Allerton Conference celebrates 50th anniversary
Kim Gudeman, Coordinated Science Lab
- The Allerton Conference on Communication, Control, and Computing celebrates its 50th anniversary this year.
- Over its history, advances first presented at Allerton have had great impact on numerous technologies that are now common.
- Many current experts in the field presented their first research paper as graduate students at the Allerton conference.
From navigation systems to cellular networks, many breakthroughs during the past half-century have been presented, discussed and advanced at the Allerton Conference on Communication, Control, and Computing.
As the Allerton Conference marks its 50th anniversary this year—it’s one of the longest-running conferences in the field of systems—organizers and attendees are commemorating its academic significance with a special five-day conference October 1-5.

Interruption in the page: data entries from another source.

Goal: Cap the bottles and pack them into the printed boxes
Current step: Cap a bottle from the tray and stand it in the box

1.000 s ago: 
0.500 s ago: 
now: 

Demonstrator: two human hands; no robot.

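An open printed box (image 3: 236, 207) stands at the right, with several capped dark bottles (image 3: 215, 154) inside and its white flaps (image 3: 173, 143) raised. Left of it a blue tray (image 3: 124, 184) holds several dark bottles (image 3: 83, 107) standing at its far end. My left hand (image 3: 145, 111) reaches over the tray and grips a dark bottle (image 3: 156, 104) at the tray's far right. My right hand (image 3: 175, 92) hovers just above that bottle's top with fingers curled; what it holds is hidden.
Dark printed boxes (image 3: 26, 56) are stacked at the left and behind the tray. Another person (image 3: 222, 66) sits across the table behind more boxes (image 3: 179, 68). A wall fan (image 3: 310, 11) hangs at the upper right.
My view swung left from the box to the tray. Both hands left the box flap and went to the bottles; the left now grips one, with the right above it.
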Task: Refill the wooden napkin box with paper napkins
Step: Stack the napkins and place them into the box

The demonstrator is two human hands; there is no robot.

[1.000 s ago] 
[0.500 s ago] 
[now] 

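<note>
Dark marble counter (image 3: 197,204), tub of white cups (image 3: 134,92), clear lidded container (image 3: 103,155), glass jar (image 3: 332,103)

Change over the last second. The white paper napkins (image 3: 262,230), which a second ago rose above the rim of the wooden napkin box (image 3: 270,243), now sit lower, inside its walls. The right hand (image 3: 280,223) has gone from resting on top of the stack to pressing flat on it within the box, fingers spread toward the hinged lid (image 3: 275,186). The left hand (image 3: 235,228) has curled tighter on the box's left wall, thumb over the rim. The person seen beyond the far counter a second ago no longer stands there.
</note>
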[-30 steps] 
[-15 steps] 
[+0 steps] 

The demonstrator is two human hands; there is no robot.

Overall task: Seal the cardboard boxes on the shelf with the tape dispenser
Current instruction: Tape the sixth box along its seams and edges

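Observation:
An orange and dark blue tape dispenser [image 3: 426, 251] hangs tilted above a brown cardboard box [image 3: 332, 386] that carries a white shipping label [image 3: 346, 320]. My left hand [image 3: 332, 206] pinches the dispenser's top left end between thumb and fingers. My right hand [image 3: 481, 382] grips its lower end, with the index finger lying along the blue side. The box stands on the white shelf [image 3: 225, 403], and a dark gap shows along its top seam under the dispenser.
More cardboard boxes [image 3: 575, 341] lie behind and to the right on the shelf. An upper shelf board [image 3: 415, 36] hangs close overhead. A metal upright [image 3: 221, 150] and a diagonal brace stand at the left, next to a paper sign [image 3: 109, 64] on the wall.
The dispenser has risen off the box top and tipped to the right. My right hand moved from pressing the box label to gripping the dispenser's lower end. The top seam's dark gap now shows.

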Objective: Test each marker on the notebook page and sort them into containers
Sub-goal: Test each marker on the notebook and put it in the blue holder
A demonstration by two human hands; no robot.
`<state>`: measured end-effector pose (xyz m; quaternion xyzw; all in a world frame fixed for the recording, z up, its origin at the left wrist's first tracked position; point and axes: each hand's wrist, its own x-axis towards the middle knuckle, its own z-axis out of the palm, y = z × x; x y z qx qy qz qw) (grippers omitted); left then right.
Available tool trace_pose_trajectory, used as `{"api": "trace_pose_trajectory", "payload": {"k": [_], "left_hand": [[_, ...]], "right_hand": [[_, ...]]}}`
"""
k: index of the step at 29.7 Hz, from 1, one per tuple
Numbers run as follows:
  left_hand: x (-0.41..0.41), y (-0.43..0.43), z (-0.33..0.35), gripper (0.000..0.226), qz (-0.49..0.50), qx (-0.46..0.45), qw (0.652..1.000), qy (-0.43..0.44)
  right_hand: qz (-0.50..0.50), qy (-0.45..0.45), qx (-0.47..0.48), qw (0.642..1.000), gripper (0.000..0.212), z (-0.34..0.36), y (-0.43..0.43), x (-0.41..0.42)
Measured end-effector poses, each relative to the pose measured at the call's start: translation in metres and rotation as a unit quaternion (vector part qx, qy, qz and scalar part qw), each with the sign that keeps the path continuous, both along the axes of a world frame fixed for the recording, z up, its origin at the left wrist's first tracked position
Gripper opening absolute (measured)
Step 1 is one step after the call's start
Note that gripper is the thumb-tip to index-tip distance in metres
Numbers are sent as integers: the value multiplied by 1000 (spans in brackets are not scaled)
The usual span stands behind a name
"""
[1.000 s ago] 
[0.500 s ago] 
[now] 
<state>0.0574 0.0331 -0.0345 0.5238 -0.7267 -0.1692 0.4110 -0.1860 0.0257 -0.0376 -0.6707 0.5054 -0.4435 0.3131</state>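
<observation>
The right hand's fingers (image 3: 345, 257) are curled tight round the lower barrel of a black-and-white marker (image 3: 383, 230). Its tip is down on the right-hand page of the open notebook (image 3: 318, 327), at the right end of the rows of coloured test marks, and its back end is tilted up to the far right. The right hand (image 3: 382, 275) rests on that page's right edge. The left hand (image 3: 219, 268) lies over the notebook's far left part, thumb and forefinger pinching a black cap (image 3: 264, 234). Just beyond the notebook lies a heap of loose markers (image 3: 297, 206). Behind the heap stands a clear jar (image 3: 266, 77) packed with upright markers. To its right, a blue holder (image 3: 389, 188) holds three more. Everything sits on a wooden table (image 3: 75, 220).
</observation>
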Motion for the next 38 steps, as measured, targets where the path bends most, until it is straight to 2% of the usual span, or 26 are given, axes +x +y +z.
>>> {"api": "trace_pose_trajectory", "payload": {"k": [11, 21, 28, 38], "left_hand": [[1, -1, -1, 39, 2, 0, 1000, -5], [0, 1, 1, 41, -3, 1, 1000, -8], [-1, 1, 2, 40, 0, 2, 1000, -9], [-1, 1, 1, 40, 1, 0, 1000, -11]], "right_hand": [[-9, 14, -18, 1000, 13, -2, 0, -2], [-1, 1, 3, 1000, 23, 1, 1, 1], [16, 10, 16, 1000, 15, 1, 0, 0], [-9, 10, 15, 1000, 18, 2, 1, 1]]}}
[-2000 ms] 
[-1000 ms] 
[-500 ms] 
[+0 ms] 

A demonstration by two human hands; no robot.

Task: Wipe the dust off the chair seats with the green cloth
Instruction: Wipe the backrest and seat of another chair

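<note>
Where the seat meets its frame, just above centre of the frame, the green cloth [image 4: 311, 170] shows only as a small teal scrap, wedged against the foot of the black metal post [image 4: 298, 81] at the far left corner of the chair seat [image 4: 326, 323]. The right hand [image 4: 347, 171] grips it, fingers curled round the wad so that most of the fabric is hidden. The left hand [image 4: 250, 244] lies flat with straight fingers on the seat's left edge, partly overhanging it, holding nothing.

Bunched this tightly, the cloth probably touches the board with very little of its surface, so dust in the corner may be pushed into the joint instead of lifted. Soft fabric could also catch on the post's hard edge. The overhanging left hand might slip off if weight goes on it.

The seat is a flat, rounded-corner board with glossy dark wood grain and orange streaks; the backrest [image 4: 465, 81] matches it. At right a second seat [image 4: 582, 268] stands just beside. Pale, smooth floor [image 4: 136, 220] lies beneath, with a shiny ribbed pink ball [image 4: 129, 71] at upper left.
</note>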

Most of the events will be held at Allerton Park and Retreat Center, where the conference has met since 1963. However, the general public is invited to attend the October 1 kick-off event featuring the Golden Anniversary Jubilee Lecture presented by Lund University Professor Karl Johan Åström. The lecture, “Control: Past, Present and Future,” will begin at 7 p.m. at the National Center for Supercomputing Applications building, 1205 W. Clark Street, with opening remarks given by Chancellor Phyllis Wise. A reception will follow the lecture.
“The breadth of the Conference has made it a leader in developments across disciplines,” said ECE Professor and conference co-organizer Bruce Hajek. Hajek is also a professor in the Center for Advanced Study (CAS) and the Coordinated Science Laboratory (CSL) at Illinois. “The beautiful workshop-like atmosphere of the Allerton House has been a supportive environment for bright young researchers and young ideas.”
Mac Van Valkenburg, hailed as one of the greatest engineering educators of the past century, founded the conference (then known as the Allerton Conference on Circuits and Systems) in 1963, together with fellow ECE Professor Jose (Joe) B. Cruz, Jr. Since then, advances first outlined at Allerton have impacted numerous technologies, such as cellular and deep space communications, industrial control and manufacturing systems, navigation systems, Internet congestion control, design methodology for circuits, and much more.
“They wanted to provide an opportunity for researchers to present their fresh new results in a dynamic growing field, and to bring researchers in different disciplines together, to cultivate cross-fertilization of ideas,” said ECE Professor and co-organizer Tamer Basar, also a professor in CAS, CSL, and the Information Trust Institute. “This far-reaching vision of its founders is still the guiding light at Allerton 50 years later.”
Attendees, who hail from across the U.S., as well as Europe, Asia, the Middle East, Australia and Canada, have presented about 7,000 papers over the course of the conference’s history. Başar noted that many senior researchers in communications, control, computing, and circuits presented their first or second papers of their career at the conference as graduate students or young aspiring doctoral students.
“Most of those were early descriptions of exciting research, freshly developed over an intense period of summer research,” Hajek said. “It’s been exciting to see the impact that research presented at Allerton has had over the years.”